Latos i Kraczkowski zorganizowali konferencję przed resortem zdrowia w związku z odwołaniem Przemysława Bilińskiego ze stanowiska szefa Głównego Inspektoratu Sanitarnego. Powodem dymisji były nieprawidłowości wykryte podczas kontroli w Inspektoracie. Decyzję na wniosek ministra zdrowia Bartosza Arłukowicza podjął premier Donald Tusk. Według RMF FM decyzja ma związek z dopalaczami.
Rządowa nowelizacja ustawy o przeciwdziałaniu narkomanii, uchwalona jesienią 2010 roku, miała wyeliminować tzw. dopalacze. Wprowadziła przepisy, które zakazały wytwarzania i wprowadzania do obrotu na terenie Polski jakichkolwiek substancji (niezależnie od ich stanu fizycznego i źródła pochodzenia, w tym roślin, grzybów oraz ich części) lub produktów, które mogą być używane jak środki odurzające lub substancje psychotropowe, czyli tzw. środków zastępczych, którymi określono dopalacze.

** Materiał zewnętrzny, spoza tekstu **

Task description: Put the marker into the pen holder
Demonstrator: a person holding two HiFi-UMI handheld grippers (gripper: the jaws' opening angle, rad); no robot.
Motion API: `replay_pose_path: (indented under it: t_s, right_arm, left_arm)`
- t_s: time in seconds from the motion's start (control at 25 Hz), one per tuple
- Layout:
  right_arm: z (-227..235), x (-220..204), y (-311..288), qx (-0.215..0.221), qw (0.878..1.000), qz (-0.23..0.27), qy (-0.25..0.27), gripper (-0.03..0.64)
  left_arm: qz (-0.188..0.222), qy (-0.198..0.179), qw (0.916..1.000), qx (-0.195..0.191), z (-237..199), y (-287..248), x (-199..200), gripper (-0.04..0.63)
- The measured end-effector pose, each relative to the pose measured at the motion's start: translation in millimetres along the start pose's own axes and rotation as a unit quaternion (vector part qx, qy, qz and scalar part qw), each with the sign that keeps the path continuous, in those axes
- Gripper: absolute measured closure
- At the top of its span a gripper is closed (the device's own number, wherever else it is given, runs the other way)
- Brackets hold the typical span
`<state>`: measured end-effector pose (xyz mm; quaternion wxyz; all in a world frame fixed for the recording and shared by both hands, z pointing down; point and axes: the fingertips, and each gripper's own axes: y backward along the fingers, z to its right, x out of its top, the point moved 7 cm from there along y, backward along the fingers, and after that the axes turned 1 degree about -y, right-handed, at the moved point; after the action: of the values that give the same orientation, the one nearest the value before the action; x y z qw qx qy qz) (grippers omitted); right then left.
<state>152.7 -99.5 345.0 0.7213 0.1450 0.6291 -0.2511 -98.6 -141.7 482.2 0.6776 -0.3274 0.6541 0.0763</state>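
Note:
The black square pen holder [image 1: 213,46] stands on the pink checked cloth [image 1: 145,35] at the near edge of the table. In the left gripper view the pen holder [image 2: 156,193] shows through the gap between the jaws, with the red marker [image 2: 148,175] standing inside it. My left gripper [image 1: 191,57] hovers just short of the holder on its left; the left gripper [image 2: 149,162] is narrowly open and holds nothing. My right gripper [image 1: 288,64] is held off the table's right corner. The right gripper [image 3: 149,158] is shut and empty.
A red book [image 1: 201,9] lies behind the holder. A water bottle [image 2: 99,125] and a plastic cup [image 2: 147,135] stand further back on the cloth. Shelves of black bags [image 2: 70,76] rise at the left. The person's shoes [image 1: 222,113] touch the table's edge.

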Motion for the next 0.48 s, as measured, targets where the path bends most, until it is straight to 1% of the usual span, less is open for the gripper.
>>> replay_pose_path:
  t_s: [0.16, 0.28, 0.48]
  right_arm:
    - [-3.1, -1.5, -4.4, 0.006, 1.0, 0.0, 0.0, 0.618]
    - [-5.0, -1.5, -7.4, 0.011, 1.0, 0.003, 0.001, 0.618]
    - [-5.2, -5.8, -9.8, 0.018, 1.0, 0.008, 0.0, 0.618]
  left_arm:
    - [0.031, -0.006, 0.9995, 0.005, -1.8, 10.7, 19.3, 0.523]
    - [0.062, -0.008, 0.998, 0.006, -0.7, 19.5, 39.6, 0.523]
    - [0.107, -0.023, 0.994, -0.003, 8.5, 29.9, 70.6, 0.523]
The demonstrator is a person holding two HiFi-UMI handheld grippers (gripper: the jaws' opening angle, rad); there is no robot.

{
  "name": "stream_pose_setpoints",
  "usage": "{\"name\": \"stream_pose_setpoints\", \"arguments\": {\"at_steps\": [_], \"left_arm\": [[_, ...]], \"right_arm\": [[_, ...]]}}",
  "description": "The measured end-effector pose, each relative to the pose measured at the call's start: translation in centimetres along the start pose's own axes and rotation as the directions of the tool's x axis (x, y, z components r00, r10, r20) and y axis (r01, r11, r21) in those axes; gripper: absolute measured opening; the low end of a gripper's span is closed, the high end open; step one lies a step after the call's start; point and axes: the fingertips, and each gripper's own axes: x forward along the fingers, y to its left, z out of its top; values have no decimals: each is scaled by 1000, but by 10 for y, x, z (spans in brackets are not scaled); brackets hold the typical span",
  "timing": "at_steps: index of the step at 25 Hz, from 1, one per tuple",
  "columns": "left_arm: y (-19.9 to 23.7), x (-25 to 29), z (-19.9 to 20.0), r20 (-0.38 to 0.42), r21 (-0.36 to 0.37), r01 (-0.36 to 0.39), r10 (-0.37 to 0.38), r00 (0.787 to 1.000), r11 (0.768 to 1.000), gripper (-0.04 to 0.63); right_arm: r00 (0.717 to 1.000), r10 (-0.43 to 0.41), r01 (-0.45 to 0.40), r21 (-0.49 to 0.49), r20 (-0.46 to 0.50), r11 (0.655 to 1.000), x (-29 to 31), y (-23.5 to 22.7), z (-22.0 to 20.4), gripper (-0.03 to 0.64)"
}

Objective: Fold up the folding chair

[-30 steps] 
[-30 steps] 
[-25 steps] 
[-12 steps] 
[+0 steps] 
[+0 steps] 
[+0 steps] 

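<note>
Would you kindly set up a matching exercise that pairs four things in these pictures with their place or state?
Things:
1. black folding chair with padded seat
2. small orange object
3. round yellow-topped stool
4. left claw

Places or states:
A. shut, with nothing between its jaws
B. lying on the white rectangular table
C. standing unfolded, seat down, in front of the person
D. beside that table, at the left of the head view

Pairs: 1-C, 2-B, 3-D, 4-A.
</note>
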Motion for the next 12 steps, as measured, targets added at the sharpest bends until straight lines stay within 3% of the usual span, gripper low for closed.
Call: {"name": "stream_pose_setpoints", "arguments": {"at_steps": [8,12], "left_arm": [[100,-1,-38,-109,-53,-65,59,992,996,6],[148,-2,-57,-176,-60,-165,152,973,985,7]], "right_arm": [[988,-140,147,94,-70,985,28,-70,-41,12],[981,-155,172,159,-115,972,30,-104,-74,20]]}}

Posłowie PiS oczekują, że na posiedzeniach sejmowych komisji spraw wewnętrznych i zdrowia szefowie tych resortów poinformują, jak w ostatnich dwóch latach walczono z dopalaczami. - Wtedy będziemy mogli oczekiwać od strony rządowej przygotowania nowej ustawy - wyjaśnił Latos. Kraczkowski przekonywał, że dzieci w Polsce nie powinny się truć kolejne dwa lata "czekając na cud". - Jest potrzebna konkretna praca. Praca ustawodawcy nie powinna się przedawniać za każdym razem, gdy zmieni się przecinek w liście dopalaczy - dodał.
Według polityka potrzebna jest regulacja możliwie ogólna, która "będzie chroniła zdrowie i życie ludzi w Polsce". - Był tydzień walki z dopalaczami, tydzień się skończył, premier o problemie zapomniał. Walkę (z dopalaczami) trzeba prowadzić w sposób ciągły - powiedział Latos, odnosząc się do uchwalonej w 2010 roku ustawy o przeciwdziałaniu narkomanii, która miała zdelegalizować dopalacze. Dopalacze to substancje psychoaktywne, które mogą działać podobnie do narkotyków; do 2010 r. można było je legalnie kupić w Polsce - były sprzedawane m.in., jako przedmioty kolekcjonerskie albo nawozy do roślin.